But there’s three main income sources, and planning and knowing where that money’s going to come from helps us in tax efficiency. Or to say that in reverse, to be tax efficient, we need to plan which way we want the money to get to us. There’s four types of taxes on those three types of income. Individual income tax, payroll tax—that’s the same thing as self employment tax—capital gains tax, and then this new one for this year, or not this year, but last year, 2013. It’s the Medicare tax.

Let’s take a look at what type of income sources we want. What’s the worst and what’s the best? Well, if we’re planning for tax efficiency, the worst type of income to have from an effective tax rate perspective, would be payroll income, your wages that come from your business, because that’s subject to your individual income rates, which can be between 10 percent to 39.6 percent. Plus, you’re going to have payroll taxes, which is around 15.3 percent. Now there is a Social Security pay out but we don’t want to go there. So a total, the payroll is somewhere under 54.9 percent. That would kind of be the max.

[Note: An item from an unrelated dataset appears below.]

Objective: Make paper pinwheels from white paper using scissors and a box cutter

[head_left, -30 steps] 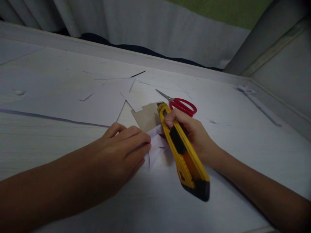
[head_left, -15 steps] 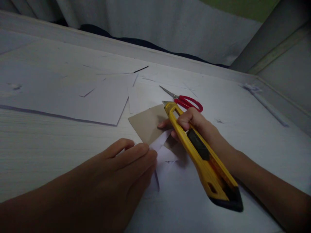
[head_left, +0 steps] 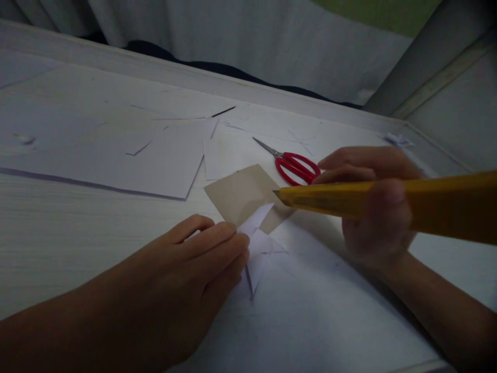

Then we move to income from passive investment. This would be dividend. This would be interest. This would be kind of some flow-through income from a passive investment you made from an equity perspective. That’s going to be tax and income tax rate, the individual side, 10 to 39 percent, plus this new Medicare tax, which is on passive investment income. That tax rate is 3.8 percent. So from your passive investments, you’re looking at just under 43.4.

Now the business income, this is from the flow-through side. Not talking sole proprietor Schedule C here, because that would fall back to category number one, the payroll. But from the business flow-through side, this is only taxed at the individual income tax rate, between 10 and 39.6 percent.

The last one here is your long-term capital gain. The reason this is most beneficial is because of the favorable long term cap gain tax rate of 15 to 20 percent, depending on your income threshold, plus the Medicare, because this is a passive ownership investment, of 3.8 percent, so totaling somewhere around 23.8 percent. Most people, when they build this wealth in this business, take the money out through payroll and business income as they move forward over the years, and then when you go to sell it, you get long-term capital gain.

What you have to know is, during that process of earning your wages and your flow-through business income, how should that break down? At the end of the day, if I run more deductions through the business, keep my wages the same, I have less business income. Well, so now should I divert some of my wages to business flow-through income instead of having it in payroll? That’s a discussion that needs to happen.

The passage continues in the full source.